The mechanisms by which metals can have long term or delayed effects on brain function are not well understood. In the nervous system, and throughout the body, cells communicate with and regulate the activity of nearby cells by releasing extracellular vesicles (EVs) containing signaling molecules like microRNAs (miRNA), which can influence gene expression in target cells.
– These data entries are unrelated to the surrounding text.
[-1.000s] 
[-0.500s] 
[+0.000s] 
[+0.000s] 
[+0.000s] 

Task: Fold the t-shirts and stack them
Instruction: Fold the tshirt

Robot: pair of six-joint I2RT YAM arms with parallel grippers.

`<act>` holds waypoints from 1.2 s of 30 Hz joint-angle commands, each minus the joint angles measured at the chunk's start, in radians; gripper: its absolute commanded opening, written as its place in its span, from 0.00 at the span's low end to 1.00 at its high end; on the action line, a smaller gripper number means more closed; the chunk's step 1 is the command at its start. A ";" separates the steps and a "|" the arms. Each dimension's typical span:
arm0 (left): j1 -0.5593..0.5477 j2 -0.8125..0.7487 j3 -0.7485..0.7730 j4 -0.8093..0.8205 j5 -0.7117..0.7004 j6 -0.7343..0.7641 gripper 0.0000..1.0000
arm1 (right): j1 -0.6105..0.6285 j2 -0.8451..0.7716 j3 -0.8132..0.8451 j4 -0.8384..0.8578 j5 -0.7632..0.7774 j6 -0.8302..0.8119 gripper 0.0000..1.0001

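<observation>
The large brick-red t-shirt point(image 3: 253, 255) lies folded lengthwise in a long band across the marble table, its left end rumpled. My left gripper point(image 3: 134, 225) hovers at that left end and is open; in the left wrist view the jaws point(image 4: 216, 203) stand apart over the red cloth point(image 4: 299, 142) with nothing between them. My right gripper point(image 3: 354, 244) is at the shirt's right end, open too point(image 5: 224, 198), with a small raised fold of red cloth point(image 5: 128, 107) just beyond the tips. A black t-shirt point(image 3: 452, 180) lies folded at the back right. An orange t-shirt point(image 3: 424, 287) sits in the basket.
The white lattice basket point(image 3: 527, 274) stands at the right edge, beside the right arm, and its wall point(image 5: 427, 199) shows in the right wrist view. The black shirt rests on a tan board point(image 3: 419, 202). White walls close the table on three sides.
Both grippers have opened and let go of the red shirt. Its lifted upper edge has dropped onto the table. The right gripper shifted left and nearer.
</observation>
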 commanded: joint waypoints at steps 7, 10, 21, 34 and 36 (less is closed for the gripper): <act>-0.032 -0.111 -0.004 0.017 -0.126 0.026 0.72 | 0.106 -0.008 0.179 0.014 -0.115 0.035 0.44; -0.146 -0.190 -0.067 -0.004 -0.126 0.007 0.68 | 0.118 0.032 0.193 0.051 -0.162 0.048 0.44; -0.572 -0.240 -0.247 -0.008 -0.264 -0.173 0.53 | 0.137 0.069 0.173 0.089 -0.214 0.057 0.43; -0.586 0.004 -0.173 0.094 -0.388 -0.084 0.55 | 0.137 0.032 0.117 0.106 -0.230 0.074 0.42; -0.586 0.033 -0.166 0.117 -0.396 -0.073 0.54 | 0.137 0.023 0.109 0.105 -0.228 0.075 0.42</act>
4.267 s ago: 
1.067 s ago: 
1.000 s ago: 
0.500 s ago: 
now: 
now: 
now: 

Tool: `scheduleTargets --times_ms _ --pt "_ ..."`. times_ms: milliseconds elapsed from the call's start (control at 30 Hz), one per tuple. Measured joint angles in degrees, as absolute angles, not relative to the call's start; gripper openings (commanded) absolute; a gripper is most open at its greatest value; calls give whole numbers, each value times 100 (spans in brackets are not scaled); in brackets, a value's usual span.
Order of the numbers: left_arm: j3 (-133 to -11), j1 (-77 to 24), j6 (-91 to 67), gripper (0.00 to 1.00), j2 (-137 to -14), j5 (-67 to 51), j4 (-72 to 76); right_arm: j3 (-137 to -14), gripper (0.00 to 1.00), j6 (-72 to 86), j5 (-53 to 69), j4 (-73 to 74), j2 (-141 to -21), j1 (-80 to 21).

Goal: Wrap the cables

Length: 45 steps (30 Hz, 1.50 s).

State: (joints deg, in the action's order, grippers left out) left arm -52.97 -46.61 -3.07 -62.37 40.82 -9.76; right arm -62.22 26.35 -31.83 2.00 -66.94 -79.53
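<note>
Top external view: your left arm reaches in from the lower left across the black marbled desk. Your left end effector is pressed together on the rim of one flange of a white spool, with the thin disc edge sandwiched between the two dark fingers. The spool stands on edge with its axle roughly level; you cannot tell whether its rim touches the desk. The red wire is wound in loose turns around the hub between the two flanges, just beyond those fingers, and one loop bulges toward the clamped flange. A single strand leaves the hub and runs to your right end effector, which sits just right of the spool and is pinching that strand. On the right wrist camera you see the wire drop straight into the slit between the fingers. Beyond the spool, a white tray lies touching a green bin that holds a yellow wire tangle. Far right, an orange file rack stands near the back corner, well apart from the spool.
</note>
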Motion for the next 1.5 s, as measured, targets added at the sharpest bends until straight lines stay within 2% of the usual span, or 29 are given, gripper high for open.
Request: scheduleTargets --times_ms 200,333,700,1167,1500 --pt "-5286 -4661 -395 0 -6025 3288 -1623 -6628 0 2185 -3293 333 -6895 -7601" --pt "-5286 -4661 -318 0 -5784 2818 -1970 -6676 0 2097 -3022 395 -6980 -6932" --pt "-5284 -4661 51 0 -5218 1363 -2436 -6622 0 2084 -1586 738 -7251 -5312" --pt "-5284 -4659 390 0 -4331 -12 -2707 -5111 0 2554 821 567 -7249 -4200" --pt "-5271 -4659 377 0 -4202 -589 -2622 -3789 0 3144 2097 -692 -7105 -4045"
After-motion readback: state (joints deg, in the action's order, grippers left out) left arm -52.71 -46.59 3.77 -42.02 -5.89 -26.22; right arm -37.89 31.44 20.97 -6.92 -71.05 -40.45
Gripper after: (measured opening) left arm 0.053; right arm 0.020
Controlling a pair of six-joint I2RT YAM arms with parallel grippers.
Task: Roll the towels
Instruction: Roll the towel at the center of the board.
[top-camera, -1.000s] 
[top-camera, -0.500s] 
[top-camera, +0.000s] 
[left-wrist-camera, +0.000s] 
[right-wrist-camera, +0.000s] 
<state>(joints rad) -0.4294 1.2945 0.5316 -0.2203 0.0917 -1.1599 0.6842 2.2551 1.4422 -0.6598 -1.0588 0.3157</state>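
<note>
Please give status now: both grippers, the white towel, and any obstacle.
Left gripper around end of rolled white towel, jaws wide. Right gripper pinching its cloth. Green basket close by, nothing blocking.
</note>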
Project 2 investigates the hypothesis that metal exposures in early life alter EV miRNAs in the brain and that these changes affect the functioning of neural cells resulting in accelerated cognitive aging later in life.
Our Goals
The aim of Project 2 is to determine the functional role of selected EV miRNAs (based on blood samples from the Project 1 EV biomarker studies) (1) in cultured neural and neuroglial cells and (2) on cognitive function in mice, both alone and in the context of environmental exposures to metal toxicants.
Our Approach
Microglial cells in the brain play an important role in responding to environmental insults including exposure to lead and arsenic. Our project uses cultured microglial cells to study the impact of metal exposures on EV content and function. In particular, we are examining the effects of exposure to individual metals (lead, arsenic, manganese or cadmium) as well as to “real-world” metal mixtures (from pre- and post-remediation water samples collected by our Community Engagement Core at the San Luis Valley Superfund site) on the secretion of microglial EV miRNAs. Results of these studies will inform and complement additional studies using human plasma EV miRNA from subjects in Project 1. In addition, we will determine the effects of metal exposures on brain organoid formation and on neural stem cell proliferation and differentiation, as well as on cognitive function in mice.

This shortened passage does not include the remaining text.